*Problem requirements*
Out of the records below, copy all lines in which the word "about" occurs.
━━━━━━━━━━━━━━━━━━━━
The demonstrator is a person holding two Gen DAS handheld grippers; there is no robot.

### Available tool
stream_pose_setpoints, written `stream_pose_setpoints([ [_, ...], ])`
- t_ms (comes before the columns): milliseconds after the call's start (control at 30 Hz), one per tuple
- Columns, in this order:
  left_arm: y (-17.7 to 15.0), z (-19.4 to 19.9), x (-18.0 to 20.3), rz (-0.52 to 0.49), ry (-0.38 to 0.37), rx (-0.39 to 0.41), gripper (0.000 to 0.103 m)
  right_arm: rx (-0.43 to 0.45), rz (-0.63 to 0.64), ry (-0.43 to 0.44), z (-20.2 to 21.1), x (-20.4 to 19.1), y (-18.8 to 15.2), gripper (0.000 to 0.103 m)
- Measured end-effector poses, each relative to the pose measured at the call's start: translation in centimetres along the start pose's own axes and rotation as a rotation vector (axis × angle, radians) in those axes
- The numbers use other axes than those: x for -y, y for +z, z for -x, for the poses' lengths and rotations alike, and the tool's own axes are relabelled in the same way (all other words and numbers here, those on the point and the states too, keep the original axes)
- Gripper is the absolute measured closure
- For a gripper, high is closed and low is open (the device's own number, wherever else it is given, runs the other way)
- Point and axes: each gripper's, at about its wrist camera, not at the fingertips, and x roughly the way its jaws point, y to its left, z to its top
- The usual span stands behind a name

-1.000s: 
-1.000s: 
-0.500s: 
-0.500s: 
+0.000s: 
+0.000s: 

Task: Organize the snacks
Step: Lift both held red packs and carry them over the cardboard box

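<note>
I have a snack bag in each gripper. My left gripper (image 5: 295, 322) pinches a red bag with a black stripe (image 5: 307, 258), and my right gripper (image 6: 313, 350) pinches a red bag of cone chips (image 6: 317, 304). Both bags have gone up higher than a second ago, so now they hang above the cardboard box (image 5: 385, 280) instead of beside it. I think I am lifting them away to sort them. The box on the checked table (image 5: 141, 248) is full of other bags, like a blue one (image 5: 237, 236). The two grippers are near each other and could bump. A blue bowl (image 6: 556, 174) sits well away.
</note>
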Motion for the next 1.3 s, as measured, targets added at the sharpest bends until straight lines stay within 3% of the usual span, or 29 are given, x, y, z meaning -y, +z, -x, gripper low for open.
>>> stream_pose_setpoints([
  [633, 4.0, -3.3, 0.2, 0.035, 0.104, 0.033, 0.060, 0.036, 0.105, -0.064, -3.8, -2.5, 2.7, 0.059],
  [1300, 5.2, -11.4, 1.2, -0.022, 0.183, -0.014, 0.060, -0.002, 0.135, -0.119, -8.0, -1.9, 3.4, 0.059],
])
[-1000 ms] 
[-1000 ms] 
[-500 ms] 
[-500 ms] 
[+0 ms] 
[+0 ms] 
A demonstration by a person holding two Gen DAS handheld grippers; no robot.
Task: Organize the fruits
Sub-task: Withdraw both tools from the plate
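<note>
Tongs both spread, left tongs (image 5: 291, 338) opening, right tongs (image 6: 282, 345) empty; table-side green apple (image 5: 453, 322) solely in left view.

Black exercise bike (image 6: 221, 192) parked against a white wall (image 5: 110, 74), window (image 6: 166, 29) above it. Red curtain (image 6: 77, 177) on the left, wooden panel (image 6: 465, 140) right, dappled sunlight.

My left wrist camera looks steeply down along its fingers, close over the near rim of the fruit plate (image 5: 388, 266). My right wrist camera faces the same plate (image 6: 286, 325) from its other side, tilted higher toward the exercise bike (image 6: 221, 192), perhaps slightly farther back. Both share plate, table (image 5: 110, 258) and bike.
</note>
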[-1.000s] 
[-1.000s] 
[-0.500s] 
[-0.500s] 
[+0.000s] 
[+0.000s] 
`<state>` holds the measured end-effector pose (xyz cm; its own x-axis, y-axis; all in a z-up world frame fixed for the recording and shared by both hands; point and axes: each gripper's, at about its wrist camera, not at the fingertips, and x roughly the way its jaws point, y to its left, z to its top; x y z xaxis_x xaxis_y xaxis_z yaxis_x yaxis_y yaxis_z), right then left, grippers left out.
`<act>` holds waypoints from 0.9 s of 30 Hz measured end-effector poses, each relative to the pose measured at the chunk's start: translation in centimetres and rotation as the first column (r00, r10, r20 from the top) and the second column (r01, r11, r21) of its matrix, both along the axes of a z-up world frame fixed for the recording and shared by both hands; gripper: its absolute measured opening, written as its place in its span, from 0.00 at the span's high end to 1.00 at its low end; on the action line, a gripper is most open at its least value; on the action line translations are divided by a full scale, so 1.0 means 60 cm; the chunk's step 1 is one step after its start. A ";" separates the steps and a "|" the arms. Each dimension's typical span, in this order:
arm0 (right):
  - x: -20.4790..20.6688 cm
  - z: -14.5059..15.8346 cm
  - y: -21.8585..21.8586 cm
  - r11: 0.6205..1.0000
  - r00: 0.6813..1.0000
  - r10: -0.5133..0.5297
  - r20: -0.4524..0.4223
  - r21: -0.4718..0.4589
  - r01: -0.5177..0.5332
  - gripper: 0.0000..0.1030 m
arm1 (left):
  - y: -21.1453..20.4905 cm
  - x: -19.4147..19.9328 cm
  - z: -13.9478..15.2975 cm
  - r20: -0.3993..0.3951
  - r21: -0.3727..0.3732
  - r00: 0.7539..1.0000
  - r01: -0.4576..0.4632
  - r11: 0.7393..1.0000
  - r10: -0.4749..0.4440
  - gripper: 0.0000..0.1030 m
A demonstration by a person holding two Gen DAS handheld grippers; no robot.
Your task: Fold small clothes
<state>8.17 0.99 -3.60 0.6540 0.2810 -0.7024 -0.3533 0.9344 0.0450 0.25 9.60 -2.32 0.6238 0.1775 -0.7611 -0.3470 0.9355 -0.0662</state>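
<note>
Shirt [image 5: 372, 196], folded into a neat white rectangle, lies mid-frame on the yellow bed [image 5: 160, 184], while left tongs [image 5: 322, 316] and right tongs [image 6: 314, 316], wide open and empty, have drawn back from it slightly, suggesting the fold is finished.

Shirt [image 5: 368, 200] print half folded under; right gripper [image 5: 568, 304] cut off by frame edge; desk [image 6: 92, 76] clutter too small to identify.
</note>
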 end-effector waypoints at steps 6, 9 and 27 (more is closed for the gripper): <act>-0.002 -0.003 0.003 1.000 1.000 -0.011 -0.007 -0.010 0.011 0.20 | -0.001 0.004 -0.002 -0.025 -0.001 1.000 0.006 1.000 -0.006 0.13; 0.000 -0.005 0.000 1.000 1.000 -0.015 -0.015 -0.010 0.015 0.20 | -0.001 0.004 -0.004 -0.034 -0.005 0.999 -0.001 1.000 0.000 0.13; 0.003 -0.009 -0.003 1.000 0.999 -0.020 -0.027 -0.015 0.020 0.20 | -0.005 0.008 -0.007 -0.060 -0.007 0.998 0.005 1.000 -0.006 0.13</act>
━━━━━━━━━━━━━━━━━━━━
*Output for this task*
- Point and axes: each gripper's, at about its wrist camera, not at the fingertips, and x roughly the way its jaws point, y to its left, z to its top
`<state>` holds the measured end-effector pose (xyz cm; its own x-axis, y-axis; all in a z-up world frame fixed for the recording and shared by both hands; point and axes: each gripper's, at about its wrist camera, not at the fingertips, and x roughly the way its jaws point, y to its left, z to its top; x y z xaxis_x xaxis_y xaxis_z yaxis_x yaxis_y yaxis_z), right then left, grippers left out.

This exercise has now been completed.